Most people are aware of phishing – or email scams – but they may not realize scammers can also target them with deceptive text messages sent to their smart devices. It's called "smishing": a mashup of SMS – for "short message service" – and phishing.
Smishing scams are becoming more commonplace, according to recent news reports from Fort Myers, Fla., Buffalo, N.Y. and Canton, Ohio.
A typical smishing scam message may seem like it's from a bank – maybe your bank – and include a link or phone number to bait you into clicking or calling. If you do, you stand a good chance of being hooked. And that's when the scammers get to work, manipulating your personal information, which they can sell and/or use in other scams. Smishers may also try to entice you into downloading malware to your device.
The tech blog Krebs on Security recently shed light on a particularly nasty smishing scam in Ohio that led to thieves siphoning cash from new "cardless" ATMs accessed by smartphones. Such scams are particularly effective in their use of deceptive tactics to manipulate victims, according to a recent article in betanews. "Criminals love smishing because users tend to trust text messages" more than email, the betanews article explained.
Things you can do to avoid being a victim of a smishing attempt include:
- Never click links, reply to text messages or call numbers you don't recognize.
- Do not respond, even if the message requests that you "text STOP" to end messages.
- Delete all suspicious texts.
- Make sure your smart device OS and security apps are updated to the latest version.
- Consider installing anti-malware software on your device for added security.
Validate any suspicious texts. If you get a text purportedly from a company or government agency, check your bill for contact information or search the company or agency's official website. Call or email them separately to confirm whether you received a legitimate text. A simple web search can thwart a scammer.
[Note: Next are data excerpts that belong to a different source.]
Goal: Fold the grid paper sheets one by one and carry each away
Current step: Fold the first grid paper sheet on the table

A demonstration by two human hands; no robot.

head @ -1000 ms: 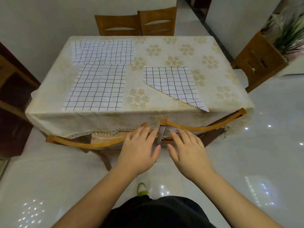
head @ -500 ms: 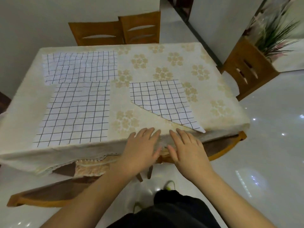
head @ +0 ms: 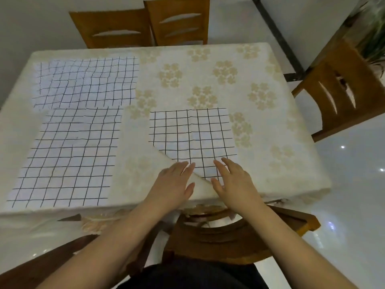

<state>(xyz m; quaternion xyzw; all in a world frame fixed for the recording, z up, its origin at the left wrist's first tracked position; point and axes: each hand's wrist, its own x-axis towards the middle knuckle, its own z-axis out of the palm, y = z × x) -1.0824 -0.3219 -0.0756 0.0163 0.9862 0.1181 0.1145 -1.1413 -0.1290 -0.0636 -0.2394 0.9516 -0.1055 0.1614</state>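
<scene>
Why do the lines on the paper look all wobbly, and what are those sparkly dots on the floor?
Head view: the wide lens bends the table edge, and the far grid sheet looks crinkled, so its lines wobble; the sparkles are lights reflecting off the glossy floor; the room is dim, and the plant at the corner is blurred.

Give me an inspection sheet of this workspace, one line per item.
Surface: table under a floral cloth.
Job's things: three grid sheets; far sheet and near-left sheet lie flat; right sheet has a diagonal near edge.
Clutter: nothing seen.
Grippers: left hand open, fingers at the right sheet's diagonal edge; right hand open, flat on that sheet's near corner.
Cables: nothing seen.
Surroundings: wooden chairs around the table, plant far right, glossy floor.
</scene>
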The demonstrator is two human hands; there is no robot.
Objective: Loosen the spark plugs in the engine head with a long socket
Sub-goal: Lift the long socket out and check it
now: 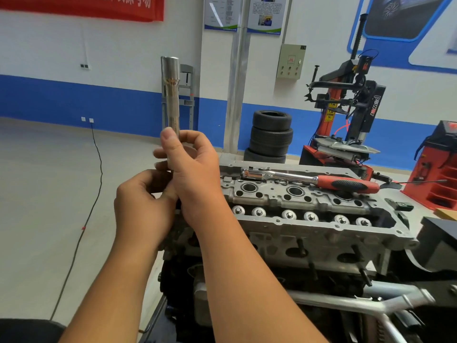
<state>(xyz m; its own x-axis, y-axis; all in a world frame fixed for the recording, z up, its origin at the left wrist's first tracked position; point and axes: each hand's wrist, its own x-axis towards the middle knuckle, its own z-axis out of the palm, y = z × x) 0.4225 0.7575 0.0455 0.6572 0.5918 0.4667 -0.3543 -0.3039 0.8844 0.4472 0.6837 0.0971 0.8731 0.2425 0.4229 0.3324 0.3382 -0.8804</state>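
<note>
Right hand [190, 167] grips long socket [171, 95] upright above engine head [309, 219]; left hand [141, 201] pinches its lower end. Ratchet [309, 179] lies on head. Step: tool prep. Next: couple socket to ratchet.

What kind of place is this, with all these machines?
Probably a car repair workshop or training garage: an engine head sits on a stand, tyres are stacked by the wall, and a red tyre-changing machine stands behind.

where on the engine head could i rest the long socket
Bare room: the head's flat strip left of the ratchet, between the two open plug wells. The far edge is taken by the ratchet; the near row of valve caps is crowded.
</note>
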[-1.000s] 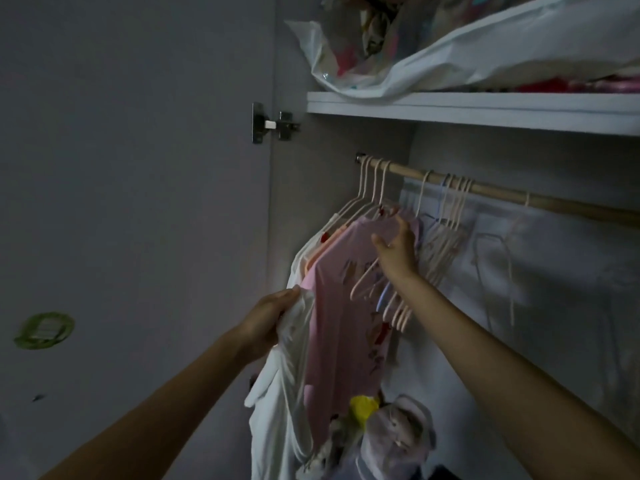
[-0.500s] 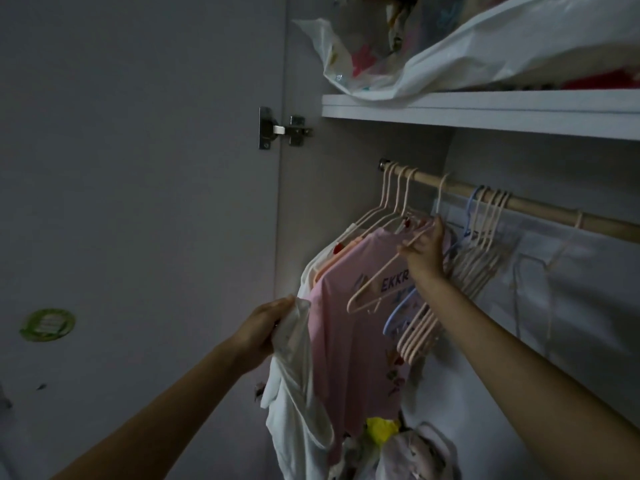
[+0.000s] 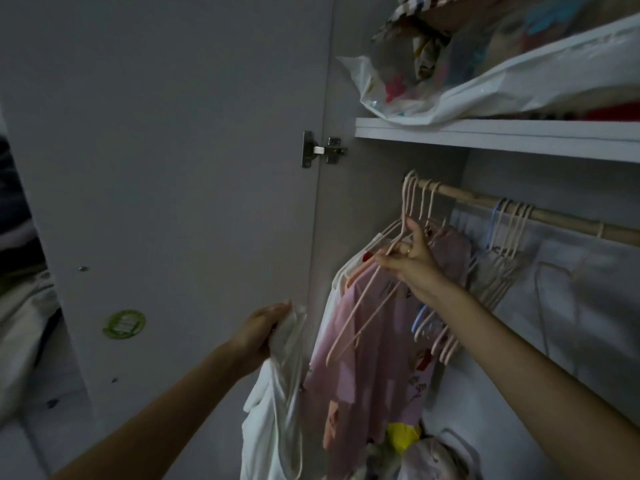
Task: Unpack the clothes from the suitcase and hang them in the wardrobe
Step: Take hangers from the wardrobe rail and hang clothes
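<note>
White crumpled cloth garment hangs from the left hand, whose fingers clamp its top edge beside the open grey wardrobe door. To its right, the right hand pinches an empty pale pink plastic hanger tilted before a pink printed shirt, below the wooden wardrobe rail.
</note>
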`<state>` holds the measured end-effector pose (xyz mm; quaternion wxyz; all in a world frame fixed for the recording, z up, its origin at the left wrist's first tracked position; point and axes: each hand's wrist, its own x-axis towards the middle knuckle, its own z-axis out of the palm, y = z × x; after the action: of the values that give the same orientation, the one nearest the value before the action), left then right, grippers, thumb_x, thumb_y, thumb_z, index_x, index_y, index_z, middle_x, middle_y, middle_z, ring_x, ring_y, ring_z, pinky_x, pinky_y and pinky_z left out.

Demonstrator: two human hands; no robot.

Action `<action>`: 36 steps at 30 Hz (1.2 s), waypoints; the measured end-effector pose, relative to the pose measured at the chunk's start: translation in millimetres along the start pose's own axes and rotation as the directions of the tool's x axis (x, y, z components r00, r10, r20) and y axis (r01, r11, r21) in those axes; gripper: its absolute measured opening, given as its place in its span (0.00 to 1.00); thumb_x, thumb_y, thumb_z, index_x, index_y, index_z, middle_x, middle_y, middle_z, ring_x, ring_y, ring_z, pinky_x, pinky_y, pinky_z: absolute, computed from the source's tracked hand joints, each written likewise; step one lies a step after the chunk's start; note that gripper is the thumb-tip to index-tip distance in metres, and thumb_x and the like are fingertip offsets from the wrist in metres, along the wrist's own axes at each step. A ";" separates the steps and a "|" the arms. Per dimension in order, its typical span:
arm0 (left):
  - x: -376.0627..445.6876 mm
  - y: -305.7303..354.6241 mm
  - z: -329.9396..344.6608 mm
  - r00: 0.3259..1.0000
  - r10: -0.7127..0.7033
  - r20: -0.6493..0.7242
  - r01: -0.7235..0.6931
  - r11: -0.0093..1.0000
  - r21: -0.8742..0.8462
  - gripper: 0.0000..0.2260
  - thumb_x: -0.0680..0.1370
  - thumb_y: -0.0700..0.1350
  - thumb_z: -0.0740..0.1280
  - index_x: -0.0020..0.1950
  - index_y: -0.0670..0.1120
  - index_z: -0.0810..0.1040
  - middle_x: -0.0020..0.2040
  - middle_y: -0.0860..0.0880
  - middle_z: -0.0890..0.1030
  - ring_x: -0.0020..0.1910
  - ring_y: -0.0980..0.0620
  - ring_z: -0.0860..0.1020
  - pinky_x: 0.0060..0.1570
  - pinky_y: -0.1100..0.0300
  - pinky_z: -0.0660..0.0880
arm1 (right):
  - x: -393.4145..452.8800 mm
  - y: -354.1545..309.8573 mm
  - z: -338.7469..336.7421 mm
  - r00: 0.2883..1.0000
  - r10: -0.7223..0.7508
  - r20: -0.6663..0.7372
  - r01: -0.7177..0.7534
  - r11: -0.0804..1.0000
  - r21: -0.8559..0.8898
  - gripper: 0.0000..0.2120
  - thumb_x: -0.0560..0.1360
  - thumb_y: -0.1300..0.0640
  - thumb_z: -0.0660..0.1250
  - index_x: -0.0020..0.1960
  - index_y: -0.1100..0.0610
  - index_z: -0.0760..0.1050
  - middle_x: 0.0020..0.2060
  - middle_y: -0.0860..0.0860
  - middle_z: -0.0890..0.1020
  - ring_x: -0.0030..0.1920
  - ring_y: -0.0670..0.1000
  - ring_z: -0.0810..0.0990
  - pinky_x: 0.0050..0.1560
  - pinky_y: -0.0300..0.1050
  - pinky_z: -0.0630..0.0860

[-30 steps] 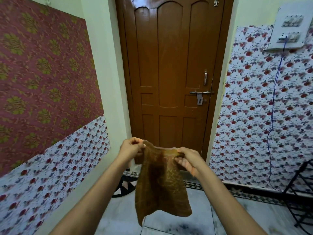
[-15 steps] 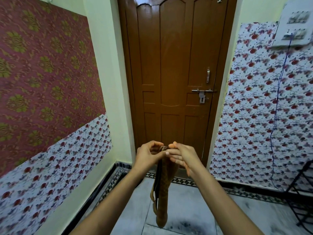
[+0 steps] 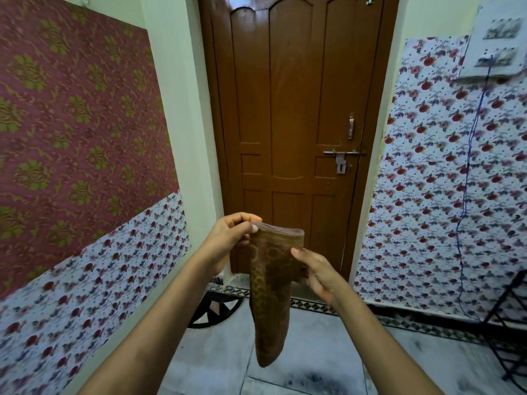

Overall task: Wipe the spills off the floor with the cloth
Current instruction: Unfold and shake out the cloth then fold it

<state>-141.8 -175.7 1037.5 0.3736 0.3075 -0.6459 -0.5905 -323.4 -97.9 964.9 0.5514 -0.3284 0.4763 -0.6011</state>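
Cloth (image 3: 269, 297) hanging before the door (image 3: 291, 115): I am pinching its top with my left hand (image 3: 228, 240), right hand (image 3: 319, 273) fingers curled on its edge.

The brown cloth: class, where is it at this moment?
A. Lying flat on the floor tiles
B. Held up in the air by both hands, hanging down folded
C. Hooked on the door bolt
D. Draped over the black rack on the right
B: the left hand pinches the top edge of the brown cloth and the right hand grips its side, while its lower end hangs clear above the floor.
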 end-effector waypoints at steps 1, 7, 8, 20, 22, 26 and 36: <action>0.5 -0.6 -5.8 1.000 -0.012 0.014 0.011 1.000 0.007 0.08 0.75 0.35 0.64 0.45 0.46 0.80 0.41 0.47 0.78 0.44 0.47 0.72 0.45 0.58 0.70 | 1.0 -1.7 -0.2 1.000 -0.025 -0.005 0.026 1.000 0.002 0.12 0.71 0.56 0.69 0.54 0.57 0.77 0.53 0.55 0.81 0.56 0.53 0.77 0.59 0.49 0.73; -3.9 2.3 -23.8 0.989 -0.026 0.145 -0.021 0.951 0.309 0.14 0.75 0.36 0.67 0.58 0.49 0.76 0.48 0.48 0.80 0.49 0.52 0.79 0.51 0.58 0.78 | 1.4 -12.9 2.0 0.986 -0.154 0.068 0.164 0.969 -0.183 0.09 0.75 0.57 0.65 0.54 0.59 0.77 0.48 0.54 0.82 0.52 0.52 0.80 0.56 0.47 0.75; -4.6 4.3 -22.1 0.983 -0.037 0.179 -0.030 0.933 0.359 0.17 0.74 0.37 0.69 0.61 0.51 0.74 0.50 0.48 0.79 0.50 0.53 0.79 0.49 0.61 0.77 | 1.7 -14.8 3.3 0.981 -0.174 0.081 0.189 0.953 -0.238 0.10 0.76 0.57 0.65 0.54 0.60 0.76 0.47 0.54 0.82 0.50 0.52 0.80 0.53 0.45 0.76; 17.5 14.2 27.8 0.939 -0.080 0.334 -0.132 0.814 0.566 0.04 0.74 0.46 0.69 0.45 0.48 0.76 0.46 0.47 0.78 0.47 0.49 0.78 0.48 0.55 0.76 | -10.7 -30.6 -9.7 0.946 -0.306 0.106 0.323 0.867 -0.379 0.07 0.76 0.58 0.65 0.52 0.59 0.77 0.45 0.54 0.82 0.47 0.51 0.82 0.48 0.44 0.78; 21.5 22.6 33.2 0.918 -0.078 0.389 -0.182 0.788 0.588 0.03 0.76 0.45 0.68 0.45 0.49 0.74 0.47 0.48 0.77 0.47 0.50 0.78 0.48 0.55 0.75 | -12.6 -28.4 -10.6 0.951 -0.300 0.078 0.309 0.892 -0.331 0.07 0.76 0.57 0.65 0.52 0.57 0.77 0.45 0.53 0.83 0.46 0.50 0.82 0.46 0.41 0.79; 30.3 46.3 45.0 0.921 -0.072 0.383 -0.181 0.791 0.584 0.04 0.75 0.46 0.68 0.46 0.49 0.74 0.43 0.49 0.78 0.43 0.52 0.79 0.44 0.58 0.76 | -17.8 -20.5 -14.1 0.962 -0.274 0.005 0.269 0.939 -0.213 0.15 0.71 0.51 0.67 0.55 0.57 0.76 0.50 0.54 0.82 0.50 0.50 0.82 0.44 0.39 0.79; 39.9 113.0 17.1 0.987 0.079 0.142 -0.129 0.913 0.387 0.05 0.74 0.46 0.69 0.43 0.47 0.76 0.40 0.48 0.79 0.36 0.54 0.80 0.33 0.64 0.77 | -21.0 25.9 -34.5 1.000 0.001 -0.010 -0.002 0.983 -0.181 0.22 0.63 0.53 0.78 0.53 0.57 0.76 0.52 0.54 0.83 0.53 0.51 0.81 0.53 0.41 0.76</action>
<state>-172.5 -187.3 1154.1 0.2943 0.3045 -0.7889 -0.4453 -342.3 -68.6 932.0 0.5173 -0.3738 0.5320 -0.5564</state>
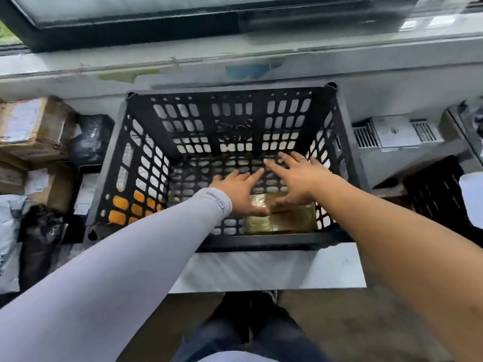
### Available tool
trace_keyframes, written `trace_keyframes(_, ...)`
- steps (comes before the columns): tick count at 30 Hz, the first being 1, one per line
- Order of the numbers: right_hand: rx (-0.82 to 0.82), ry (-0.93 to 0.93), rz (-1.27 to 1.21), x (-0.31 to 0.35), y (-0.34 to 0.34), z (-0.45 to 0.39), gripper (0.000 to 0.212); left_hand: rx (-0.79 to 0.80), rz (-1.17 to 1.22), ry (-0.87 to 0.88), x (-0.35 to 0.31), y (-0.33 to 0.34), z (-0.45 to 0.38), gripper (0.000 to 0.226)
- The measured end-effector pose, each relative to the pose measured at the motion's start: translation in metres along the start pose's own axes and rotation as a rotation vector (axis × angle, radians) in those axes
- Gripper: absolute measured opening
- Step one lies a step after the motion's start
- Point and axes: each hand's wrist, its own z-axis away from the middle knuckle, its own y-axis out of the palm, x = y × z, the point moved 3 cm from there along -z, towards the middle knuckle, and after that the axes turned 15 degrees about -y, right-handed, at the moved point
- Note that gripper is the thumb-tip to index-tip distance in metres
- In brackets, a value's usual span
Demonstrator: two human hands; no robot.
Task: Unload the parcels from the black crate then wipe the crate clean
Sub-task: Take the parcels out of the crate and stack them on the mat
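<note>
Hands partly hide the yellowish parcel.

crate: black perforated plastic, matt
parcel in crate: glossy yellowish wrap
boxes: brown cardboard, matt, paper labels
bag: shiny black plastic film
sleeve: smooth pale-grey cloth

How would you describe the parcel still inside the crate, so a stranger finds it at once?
Find the black crate in the middle. On its floor, by the near wall, lies a flat parcel under both hands. It alone is shiny, yellowish, and inside the crate.
</note>
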Motion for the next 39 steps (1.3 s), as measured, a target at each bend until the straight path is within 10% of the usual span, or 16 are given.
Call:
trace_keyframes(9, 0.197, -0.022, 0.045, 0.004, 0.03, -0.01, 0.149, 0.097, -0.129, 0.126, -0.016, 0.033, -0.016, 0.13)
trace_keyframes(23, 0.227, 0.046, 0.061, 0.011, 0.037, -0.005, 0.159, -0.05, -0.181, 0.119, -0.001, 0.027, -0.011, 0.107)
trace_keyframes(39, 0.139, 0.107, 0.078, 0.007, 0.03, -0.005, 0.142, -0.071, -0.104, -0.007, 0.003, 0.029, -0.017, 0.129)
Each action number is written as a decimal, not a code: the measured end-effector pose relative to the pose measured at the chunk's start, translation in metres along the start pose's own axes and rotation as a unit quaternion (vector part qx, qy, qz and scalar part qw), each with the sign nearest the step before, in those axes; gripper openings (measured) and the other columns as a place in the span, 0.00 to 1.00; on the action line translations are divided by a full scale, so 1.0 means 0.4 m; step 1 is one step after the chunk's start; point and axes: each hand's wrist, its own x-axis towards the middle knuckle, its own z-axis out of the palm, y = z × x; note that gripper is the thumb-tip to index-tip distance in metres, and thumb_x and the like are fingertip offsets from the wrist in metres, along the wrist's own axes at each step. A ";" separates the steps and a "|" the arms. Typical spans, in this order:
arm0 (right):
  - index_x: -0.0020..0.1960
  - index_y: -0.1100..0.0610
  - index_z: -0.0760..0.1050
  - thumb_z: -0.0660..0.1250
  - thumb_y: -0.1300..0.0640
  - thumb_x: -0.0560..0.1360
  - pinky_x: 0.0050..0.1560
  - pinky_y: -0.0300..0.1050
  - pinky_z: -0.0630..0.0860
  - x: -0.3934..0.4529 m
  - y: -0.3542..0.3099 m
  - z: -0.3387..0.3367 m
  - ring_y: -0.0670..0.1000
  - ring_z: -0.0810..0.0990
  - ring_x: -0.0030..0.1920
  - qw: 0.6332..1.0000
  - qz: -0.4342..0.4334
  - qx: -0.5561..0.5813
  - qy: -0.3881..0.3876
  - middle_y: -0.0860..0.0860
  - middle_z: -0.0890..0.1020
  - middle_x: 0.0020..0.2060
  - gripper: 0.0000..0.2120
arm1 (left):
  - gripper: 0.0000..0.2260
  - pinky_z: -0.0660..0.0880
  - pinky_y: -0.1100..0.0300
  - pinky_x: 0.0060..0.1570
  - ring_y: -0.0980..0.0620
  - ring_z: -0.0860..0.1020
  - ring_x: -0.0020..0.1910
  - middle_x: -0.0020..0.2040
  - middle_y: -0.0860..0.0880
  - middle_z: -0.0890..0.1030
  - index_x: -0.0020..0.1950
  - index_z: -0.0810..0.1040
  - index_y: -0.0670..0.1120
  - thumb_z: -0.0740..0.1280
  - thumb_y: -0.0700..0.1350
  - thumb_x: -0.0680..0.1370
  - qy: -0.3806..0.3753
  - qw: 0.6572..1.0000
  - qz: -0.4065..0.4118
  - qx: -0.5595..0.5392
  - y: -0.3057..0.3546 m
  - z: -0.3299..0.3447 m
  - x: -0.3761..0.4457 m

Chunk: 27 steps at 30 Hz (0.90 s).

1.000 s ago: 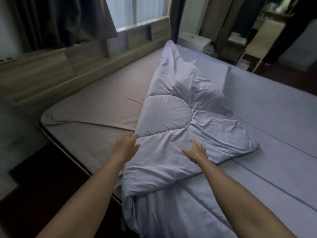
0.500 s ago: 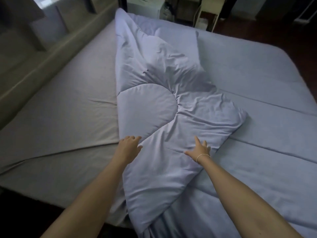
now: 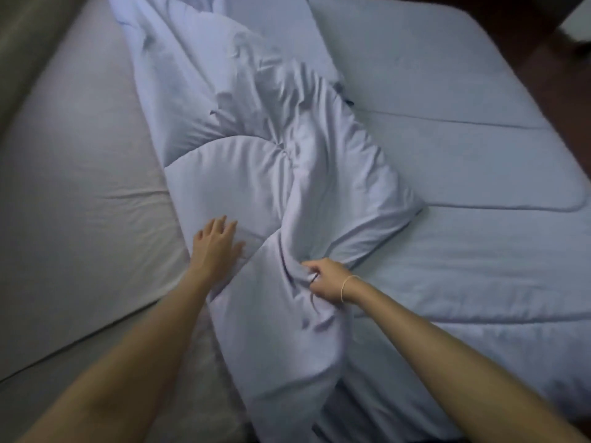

Bottom line: Stop before you engage and avoid the urge to respond. According to the FBI, Americans lost more than $1.4 billion to cybercrime in 2017, and a significant portion of that is attributed to personal data breaches, identity theft, confidence fraud and credit card fraud totaling hundreds of millions of dollars.
If you think that you are a victim of smishing, you should contact law enforcement to report the scam. You can also file a complaint with the FCC at no cost. Read the FCC Complaint Center FAQ to learn more about the FCC's informal complaint process, including how to file a complaint, and what happens after a complaint is filed.
Additionally, you can file complaints about consumer fraud with the Federal Trade Commission.